### How to complete this task
Transcribe the records below in their entirety, and leave out each image.

------ Data in this exercise ------

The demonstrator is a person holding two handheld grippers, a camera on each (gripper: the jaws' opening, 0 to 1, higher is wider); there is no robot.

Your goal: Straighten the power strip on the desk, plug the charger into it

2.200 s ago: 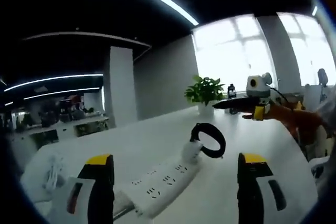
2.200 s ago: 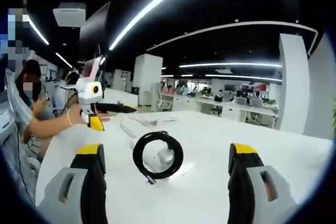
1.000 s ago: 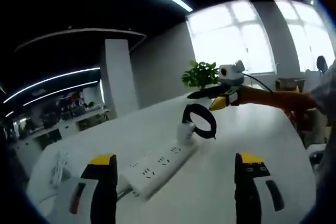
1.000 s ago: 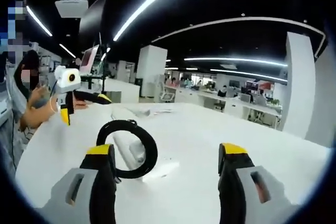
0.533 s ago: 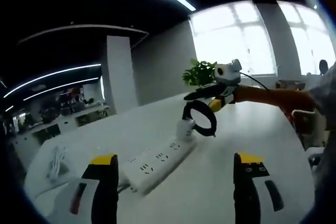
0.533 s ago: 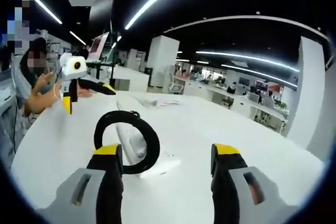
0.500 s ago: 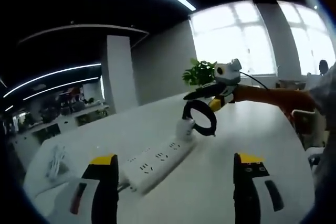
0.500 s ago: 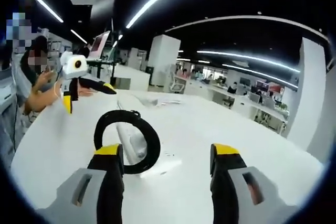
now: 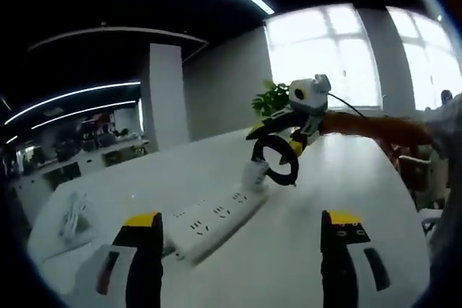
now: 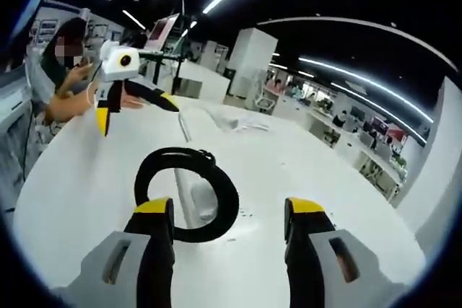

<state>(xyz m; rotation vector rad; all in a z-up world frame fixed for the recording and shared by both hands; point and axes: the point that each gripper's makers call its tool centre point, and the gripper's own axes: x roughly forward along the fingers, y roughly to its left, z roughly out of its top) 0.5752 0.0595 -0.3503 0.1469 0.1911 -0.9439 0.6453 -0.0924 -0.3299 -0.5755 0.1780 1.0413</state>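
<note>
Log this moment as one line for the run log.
power strip: flat on desk, nothing plugged in | charger with coiled cable: at strip's far end | left tongs: open | right tongs: open, near coil

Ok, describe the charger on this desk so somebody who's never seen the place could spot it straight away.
Start at the big white desk and find the long white power strip lying on it at a slant. At the strip's far end sits the charger, a small white block. What marks it out is its black cable, coiled in a round loop, the one dark thing among the white ones there.
</note>
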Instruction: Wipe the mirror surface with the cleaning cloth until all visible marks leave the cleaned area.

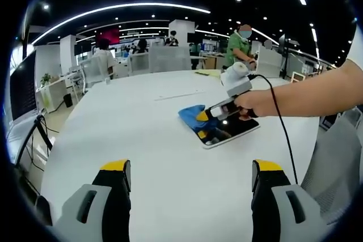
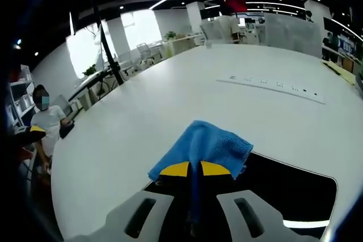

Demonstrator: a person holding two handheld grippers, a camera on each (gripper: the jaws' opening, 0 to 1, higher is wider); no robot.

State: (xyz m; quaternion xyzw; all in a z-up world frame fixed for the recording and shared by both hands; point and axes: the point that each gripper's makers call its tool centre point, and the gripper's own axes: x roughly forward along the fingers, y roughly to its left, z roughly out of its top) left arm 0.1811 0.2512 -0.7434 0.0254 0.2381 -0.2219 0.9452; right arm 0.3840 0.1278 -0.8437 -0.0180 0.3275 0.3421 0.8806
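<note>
Mirror [image 1: 229, 133] lies flat on the white worktop [image 1: 159, 140], toward the far right part of it in the left gripper view. Right gripper [image 1: 202, 115], held by a hand [image 1: 256, 103], is down at the mirror's left end w/ the blue cleaning cloth [image 1: 190, 115] pinched in its jaws. In the right gripper view the jaws are nearly closed, yellow tips pressed on a fold of cloth [image 2: 199, 147], which bunches ahead of the tips and spills off the mirror's edge onto the worktop. The mirror's dark glass [image 2: 295, 188] runs right of the cloth, reflecting ceiling lights.

Left gripper [image 1: 190, 175] is well back from the mirror, jaws wide apart, holding nothing, over bare worktop.

Progress, my read: wiping underway, not finished. Cloth sits at one end of the mirror only; most of the glass to the right of it isn't under the cloth. Can't tell marks from reflections in the left gripper view: some yellow/dark blobs on the glass may just be the gripper mirrored. In the right gripper view the exposed glass looks fairly clean but too dark to be sure. Left to do, prob: passes across the rest of the mirror, then check for smears. Mirror and cloth both in plain sight.
</note>
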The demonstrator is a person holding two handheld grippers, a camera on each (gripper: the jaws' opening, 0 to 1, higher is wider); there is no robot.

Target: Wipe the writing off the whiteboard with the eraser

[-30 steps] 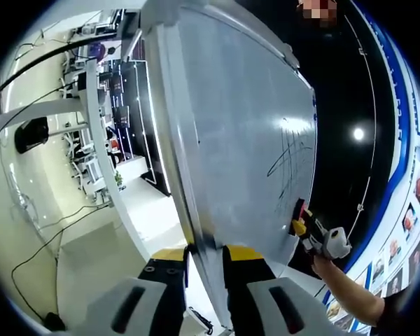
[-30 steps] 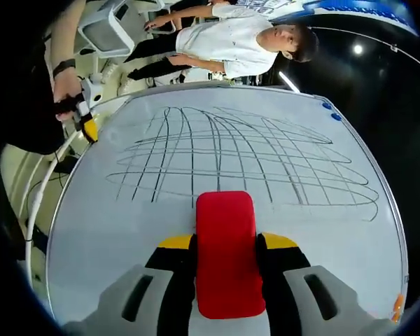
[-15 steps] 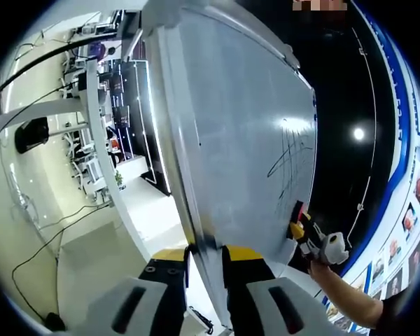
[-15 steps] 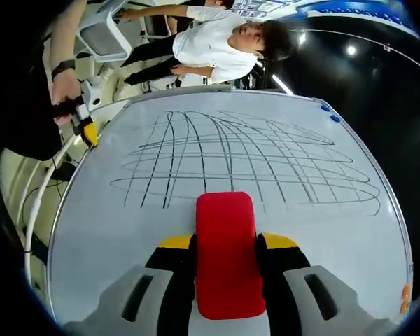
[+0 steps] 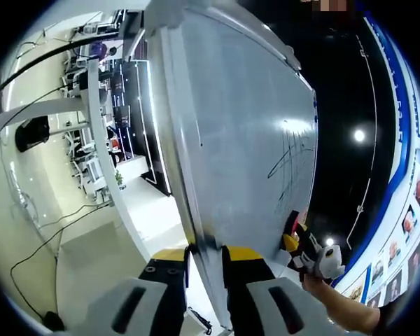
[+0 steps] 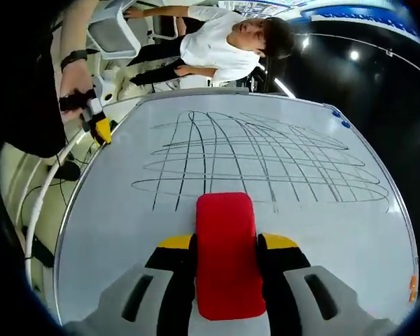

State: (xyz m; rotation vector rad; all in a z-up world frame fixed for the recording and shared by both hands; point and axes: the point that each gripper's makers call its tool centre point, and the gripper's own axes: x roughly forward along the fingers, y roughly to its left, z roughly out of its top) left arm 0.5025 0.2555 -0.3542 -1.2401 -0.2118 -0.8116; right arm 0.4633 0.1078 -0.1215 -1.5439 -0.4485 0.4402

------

### Written solution
The demonstrator is a person holding two handheld grippers, a camera on each (gripper: the jaws' opening, 0 to 1, higher is wider); there is no robot.

Your goal: Straighten the power strip on the desk, plug the charger into it

2.200 s ago: 
2.200 s ago: 
1.000 s ago: 
1.000 s ago: 
0.533 s ago: 
0.533 s ago: 
0.500 s ago: 
0.500 s ago: 
now: 
now: 

<state>(xyz m; rotation vector rad; all in a z-up world frame fixed for the recording and shared by both hands; point and axes: the point that each gripper's makers call its tool centre point, and the gripper's own axes: x roughly forward along the fingers, y roughly to its left, z roughly out of its top) 0.5752 0.0595 -0.3503 0.1469 0.1911 -0.9439 0.6453 -0.0924 -0.3299 -0.5755 0.1780 1.0413</state>
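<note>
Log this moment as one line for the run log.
power strip: flat on desk, nothing plugged in | charger with coiled cable: at strip's far end | left tongs: open | right tongs: open, near coil

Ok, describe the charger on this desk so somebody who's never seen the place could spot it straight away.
Start at the big white desk and find the long white power strip lying on it at a slant. At the strip's far end sits the charger, a small white block. What marks it out is its black cable, coiled in a round loop, the one dark thing among the white ones there.
</note>
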Instruction: Wipe the mirror surface with the cleaning cloth until all visible marks leave the cleaned area.


Demonstrator: a person holding two handheld grippers, a camera on each (gripper: the jaws' opening, 0 to 1, higher is wider); no robot.

State: (xyz m; quaternion xyzw; all in a z-up world frame fixed for the recording and shared by both hands; point and axes: the point that each gripper's makers call its tool centre point, and the gripper's own axes: x roughly forward along the fingers, y roughly to its left, z roughly out of its top) left arm 0.1811 0.2512 -0.7434 0.0254 0.2381 -0.2219 0.9452; right arm 0.3840 0.1278 -0.8437 -0.0180 0.3275 0.3421 0.8806
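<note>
Mirror [image 1: 229, 133] lies flat on the white worktop [image 1: 159, 140], toward the far right part of it in the left gripper view. Right gripper [image 1: 202, 115], held by a hand [image 1: 256, 103], is down at the mirror's left end w/ the blue cleaning cloth [image 1: 190, 115] pinched in its jaws. In the right gripper view the jaws are nearly closed, yellow tips pressed on a fold of cloth [image 2: 199, 147], which bunches ahead of the tips and spills off the mirror's edge onto the worktop. The mirror's dark glass [image 2: 295, 188] runs right of the cloth, reflecting ceiling lights.

Left gripper [image 1: 190, 175] is well back from the mirror, jaws wide apart, holding nothing, over bare worktop.

Progress, my read: wiping underway, not finished. Cloth sits at one end of the mirror only; most of the glass to the right of it isn't under the cloth. Can't tell marks from reflections in the left gripper view: some yellow/dark blobs on the glass may just be the gripper mirrored. In the right gripper view the exposed glass looks fairly clean but too dark to be sure. Left to do, prob: passes across the rest of the mirror, then check for smears. Mirror and cloth both in plain sight.
</note>
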The demonstrator is a person holding two handheld grippers, a camera on each (gripper: the jaws' opening, 0 to 1, higher is wider); there is no robot.

Target: Wipe the writing off the whiteboard with the eraser

[-30 steps] 
[-30 steps] 
[-15 steps] 
[-15 steps] 
[+0 steps] 
[+0 steps] 

State: (xyz m; rotation vector rad; all in a z-up world frame fixed for the recording and shared by both hands; point and axes: the point that each gripper's makers call its tool centre point, and the gripper's own axes: x roughly forward along the fingers, y roughly to its left, z roughly out of its top) left arm 0.5025 0.2555 -0.3542 -1.2401 -0.2118 -0.8116; right arm 0.4633 0.1078 -0.1215 -1.5439 -0.4485 0.4402

The answer, as written, is complete.